■ TASK TO CARRY OUT ■
Both the line containing "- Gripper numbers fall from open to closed" and the line containing "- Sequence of" belong to the span. Output exactly that span from the listing below, and nothing outside it.

■ THE DATA ■
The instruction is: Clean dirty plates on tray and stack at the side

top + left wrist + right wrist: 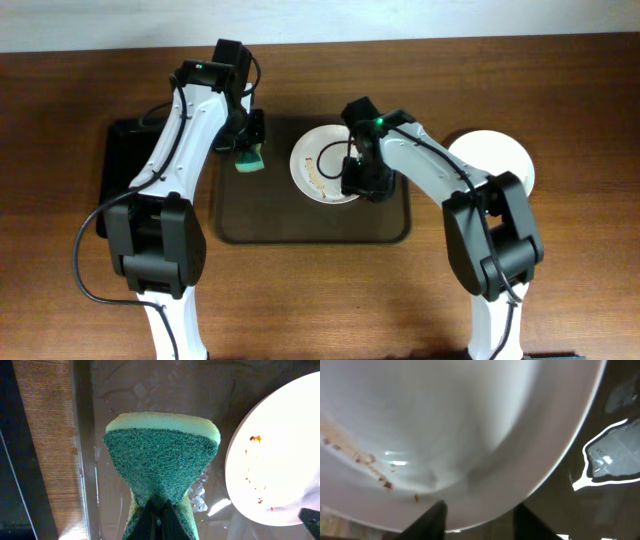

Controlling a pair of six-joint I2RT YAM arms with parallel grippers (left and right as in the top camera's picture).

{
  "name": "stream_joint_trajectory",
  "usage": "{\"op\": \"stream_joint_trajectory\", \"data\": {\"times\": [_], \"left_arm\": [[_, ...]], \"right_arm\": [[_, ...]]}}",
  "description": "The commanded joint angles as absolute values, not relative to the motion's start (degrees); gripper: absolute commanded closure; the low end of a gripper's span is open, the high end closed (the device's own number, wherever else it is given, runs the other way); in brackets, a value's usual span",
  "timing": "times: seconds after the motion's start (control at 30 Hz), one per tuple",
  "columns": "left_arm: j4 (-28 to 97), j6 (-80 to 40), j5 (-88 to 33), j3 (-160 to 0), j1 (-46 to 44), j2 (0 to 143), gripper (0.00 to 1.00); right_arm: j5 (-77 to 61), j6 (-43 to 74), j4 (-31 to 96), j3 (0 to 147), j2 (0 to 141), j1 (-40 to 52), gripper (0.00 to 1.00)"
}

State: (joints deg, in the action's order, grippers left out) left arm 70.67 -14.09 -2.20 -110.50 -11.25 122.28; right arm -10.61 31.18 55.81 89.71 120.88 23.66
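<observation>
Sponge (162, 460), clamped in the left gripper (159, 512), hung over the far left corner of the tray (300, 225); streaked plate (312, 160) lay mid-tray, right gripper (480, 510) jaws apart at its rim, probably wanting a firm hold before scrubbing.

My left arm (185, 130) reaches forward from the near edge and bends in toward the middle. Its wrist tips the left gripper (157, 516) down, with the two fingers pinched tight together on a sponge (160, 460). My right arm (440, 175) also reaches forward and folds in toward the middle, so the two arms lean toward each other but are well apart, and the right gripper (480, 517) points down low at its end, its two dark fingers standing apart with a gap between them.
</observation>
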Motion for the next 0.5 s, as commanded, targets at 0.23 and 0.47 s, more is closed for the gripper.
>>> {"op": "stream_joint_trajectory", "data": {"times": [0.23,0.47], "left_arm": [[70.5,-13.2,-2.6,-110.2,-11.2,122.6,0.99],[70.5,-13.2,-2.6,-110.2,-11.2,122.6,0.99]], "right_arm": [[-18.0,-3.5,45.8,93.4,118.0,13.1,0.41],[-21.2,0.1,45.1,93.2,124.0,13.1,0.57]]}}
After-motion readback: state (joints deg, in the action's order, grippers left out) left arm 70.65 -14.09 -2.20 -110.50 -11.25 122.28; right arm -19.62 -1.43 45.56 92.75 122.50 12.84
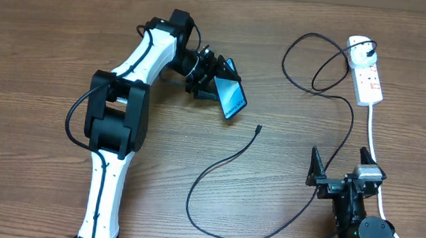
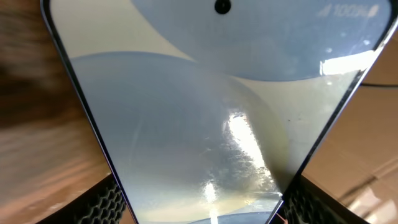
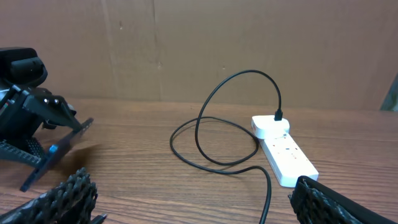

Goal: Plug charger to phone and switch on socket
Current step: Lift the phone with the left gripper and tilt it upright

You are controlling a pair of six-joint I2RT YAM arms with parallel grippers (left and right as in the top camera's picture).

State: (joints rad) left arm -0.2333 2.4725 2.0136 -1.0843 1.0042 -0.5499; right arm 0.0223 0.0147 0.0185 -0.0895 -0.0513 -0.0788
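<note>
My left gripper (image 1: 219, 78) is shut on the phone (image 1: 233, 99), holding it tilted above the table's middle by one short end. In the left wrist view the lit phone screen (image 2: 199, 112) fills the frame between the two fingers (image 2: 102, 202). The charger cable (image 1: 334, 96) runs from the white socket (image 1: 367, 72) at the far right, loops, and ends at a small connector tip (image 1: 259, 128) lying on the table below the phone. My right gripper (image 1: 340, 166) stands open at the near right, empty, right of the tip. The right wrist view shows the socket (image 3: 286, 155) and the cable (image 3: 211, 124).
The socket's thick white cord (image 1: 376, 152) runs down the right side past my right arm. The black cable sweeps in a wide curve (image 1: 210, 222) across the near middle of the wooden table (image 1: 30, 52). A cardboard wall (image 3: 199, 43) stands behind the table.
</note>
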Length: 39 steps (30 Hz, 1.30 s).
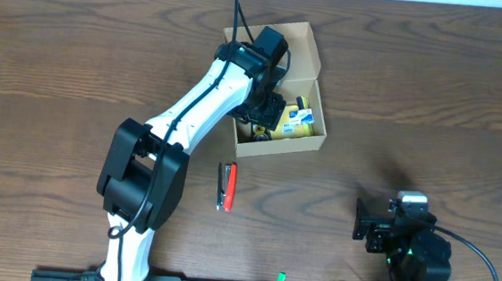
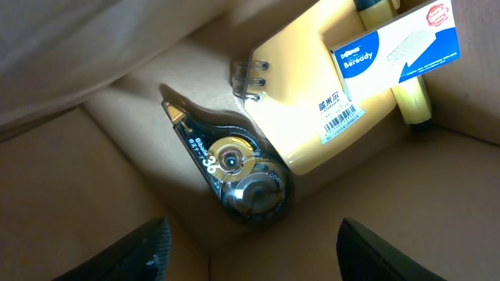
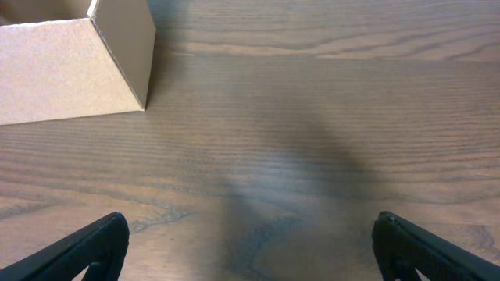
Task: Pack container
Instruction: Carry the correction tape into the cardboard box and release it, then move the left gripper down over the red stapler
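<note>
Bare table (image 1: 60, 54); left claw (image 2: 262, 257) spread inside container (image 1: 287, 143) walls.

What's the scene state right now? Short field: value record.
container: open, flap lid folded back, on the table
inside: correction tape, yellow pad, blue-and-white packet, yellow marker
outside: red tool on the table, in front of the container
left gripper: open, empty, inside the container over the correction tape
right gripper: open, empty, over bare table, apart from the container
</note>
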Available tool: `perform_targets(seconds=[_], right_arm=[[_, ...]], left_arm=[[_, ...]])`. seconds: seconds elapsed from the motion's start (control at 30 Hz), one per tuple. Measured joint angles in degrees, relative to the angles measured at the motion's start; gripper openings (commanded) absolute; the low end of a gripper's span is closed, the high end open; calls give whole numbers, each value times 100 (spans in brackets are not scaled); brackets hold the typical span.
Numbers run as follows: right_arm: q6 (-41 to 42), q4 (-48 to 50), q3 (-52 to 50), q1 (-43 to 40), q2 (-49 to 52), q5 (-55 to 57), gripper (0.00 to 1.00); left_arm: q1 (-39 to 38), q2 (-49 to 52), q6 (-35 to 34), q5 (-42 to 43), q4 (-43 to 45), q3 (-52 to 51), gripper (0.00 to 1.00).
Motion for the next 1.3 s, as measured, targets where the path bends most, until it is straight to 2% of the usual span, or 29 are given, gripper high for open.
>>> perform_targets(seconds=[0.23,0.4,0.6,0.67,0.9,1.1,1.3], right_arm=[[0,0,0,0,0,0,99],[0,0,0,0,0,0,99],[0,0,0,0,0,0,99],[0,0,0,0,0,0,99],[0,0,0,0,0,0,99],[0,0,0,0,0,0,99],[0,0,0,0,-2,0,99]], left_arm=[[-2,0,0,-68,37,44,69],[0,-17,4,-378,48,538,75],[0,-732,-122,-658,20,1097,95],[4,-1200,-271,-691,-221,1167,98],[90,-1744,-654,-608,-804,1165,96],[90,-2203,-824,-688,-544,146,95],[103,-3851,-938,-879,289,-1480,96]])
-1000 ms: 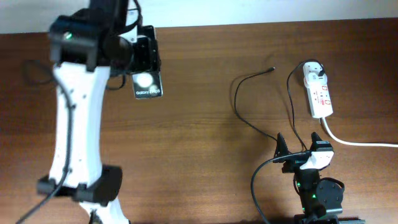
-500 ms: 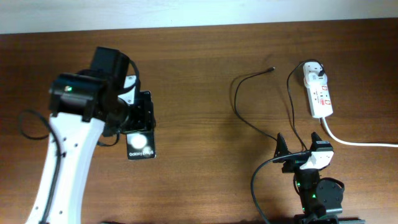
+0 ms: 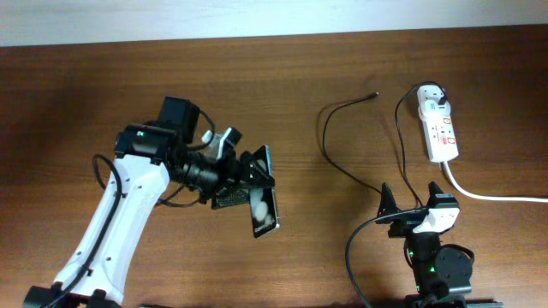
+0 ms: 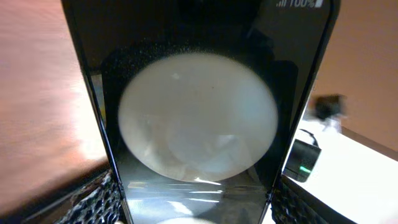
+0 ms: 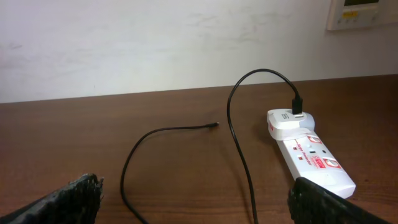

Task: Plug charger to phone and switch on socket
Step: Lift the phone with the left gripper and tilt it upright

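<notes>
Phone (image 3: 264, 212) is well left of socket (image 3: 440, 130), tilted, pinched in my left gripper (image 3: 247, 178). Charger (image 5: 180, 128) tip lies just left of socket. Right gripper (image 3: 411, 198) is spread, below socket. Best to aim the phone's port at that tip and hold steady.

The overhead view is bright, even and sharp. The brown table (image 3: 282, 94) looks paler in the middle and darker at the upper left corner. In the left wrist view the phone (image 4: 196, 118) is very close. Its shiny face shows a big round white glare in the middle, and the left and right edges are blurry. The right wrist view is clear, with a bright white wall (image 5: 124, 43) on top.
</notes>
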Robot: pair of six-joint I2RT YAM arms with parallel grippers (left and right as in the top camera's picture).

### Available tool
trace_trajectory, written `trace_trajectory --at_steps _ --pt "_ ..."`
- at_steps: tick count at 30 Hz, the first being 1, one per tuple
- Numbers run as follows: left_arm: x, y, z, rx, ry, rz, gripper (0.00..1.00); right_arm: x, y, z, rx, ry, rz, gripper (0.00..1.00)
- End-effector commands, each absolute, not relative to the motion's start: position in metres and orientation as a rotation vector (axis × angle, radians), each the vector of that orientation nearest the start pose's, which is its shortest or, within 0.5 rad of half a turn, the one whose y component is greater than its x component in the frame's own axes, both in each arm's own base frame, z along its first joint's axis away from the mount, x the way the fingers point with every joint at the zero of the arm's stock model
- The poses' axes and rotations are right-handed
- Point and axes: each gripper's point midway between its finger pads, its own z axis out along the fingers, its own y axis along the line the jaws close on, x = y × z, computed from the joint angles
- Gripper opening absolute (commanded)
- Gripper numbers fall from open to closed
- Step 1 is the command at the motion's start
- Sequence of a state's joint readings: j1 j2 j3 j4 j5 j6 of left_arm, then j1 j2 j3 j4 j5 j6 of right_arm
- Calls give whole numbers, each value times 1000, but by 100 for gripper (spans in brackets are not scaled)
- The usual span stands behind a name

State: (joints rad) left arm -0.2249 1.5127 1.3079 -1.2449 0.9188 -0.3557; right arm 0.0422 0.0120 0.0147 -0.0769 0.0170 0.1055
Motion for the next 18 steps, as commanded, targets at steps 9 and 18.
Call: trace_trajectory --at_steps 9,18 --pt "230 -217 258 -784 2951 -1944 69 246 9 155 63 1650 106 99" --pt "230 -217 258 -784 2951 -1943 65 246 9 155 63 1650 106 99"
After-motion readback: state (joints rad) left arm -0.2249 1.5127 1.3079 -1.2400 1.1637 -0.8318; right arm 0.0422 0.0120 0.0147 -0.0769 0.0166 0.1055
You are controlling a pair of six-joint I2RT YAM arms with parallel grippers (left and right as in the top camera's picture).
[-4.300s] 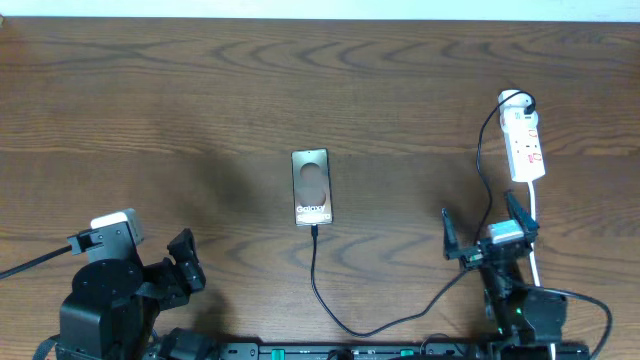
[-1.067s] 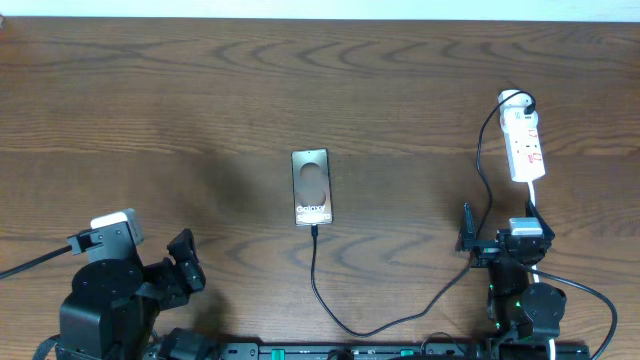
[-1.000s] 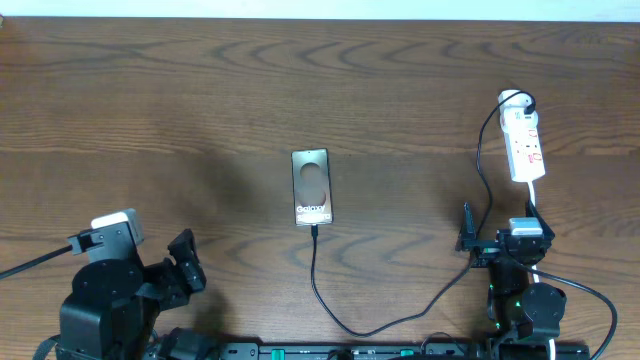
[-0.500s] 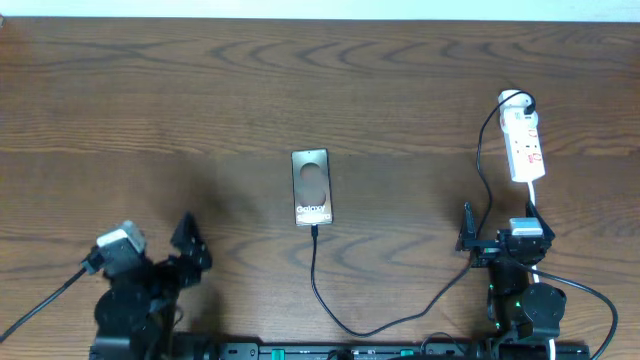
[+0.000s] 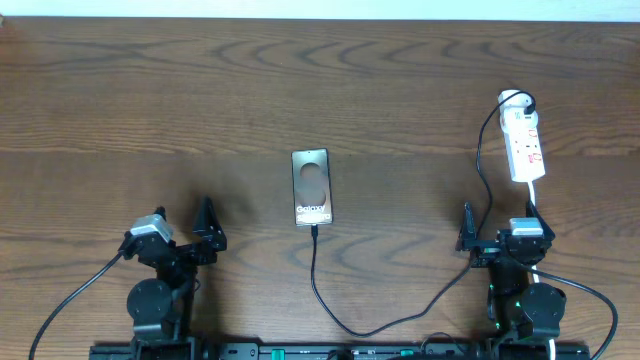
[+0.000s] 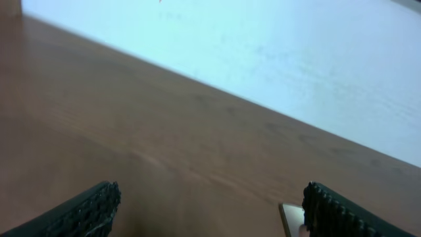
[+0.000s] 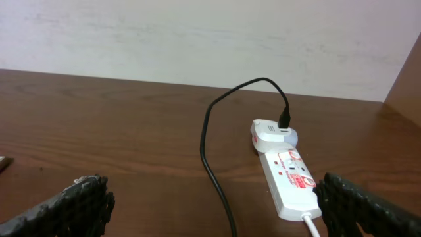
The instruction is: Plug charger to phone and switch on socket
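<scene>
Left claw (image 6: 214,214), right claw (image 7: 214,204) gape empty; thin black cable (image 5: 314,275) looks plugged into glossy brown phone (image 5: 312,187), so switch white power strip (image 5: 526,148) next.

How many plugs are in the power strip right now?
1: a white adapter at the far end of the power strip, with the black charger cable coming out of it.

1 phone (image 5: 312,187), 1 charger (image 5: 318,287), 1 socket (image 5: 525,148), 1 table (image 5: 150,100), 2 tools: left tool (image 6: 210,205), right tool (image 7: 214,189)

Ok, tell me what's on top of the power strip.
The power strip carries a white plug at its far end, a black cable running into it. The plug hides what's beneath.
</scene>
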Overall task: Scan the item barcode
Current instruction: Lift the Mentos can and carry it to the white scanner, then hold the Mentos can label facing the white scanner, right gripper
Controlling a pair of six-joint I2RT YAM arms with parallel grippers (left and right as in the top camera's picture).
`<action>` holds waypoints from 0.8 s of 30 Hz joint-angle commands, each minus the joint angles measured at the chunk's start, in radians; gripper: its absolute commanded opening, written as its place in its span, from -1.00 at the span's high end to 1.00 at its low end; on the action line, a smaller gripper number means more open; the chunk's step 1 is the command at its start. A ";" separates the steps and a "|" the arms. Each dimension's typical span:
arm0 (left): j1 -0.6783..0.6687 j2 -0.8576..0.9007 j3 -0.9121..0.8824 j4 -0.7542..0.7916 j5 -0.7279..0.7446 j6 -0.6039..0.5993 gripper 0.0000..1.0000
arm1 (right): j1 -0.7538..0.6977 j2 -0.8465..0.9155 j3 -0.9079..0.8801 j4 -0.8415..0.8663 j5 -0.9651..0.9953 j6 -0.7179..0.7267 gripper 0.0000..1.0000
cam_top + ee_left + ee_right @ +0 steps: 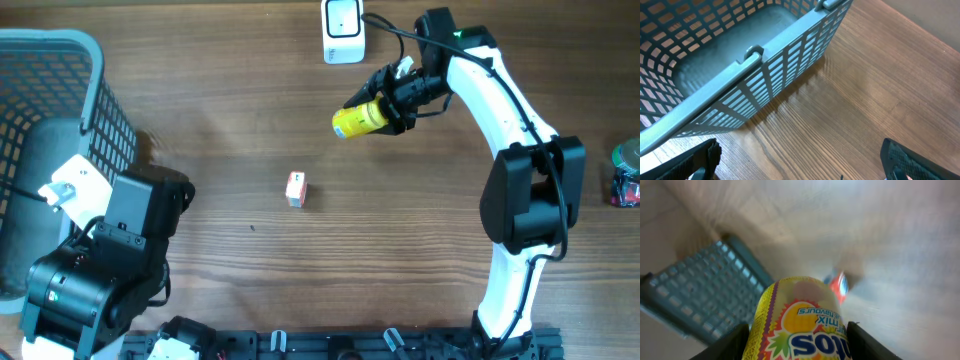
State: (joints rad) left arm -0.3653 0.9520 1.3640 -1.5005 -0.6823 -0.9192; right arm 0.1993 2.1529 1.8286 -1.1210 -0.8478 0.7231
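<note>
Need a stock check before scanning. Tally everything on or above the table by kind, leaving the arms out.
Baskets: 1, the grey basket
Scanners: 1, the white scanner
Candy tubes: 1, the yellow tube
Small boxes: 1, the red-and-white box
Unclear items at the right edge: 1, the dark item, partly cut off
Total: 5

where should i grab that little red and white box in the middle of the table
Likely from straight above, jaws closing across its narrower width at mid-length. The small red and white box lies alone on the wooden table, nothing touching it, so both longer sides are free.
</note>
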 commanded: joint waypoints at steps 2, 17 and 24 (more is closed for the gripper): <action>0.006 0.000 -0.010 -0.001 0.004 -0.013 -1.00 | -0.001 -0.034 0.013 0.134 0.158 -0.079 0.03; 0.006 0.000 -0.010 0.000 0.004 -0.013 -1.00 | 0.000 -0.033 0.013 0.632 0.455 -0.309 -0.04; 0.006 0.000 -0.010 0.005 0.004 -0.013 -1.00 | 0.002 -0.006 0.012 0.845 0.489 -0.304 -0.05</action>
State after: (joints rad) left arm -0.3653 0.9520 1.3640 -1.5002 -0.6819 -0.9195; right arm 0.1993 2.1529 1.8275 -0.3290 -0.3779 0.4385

■ COMPLETED EXERCISE ■
- Gripper numbers fall from open to closed
- Step 1 is the command at the motion's start
- Sequence of a state's joint readings: j1 j2 j3 j4 j5 j6 of left_arm, then j1 j2 j3 j4 j5 j6 of right_arm

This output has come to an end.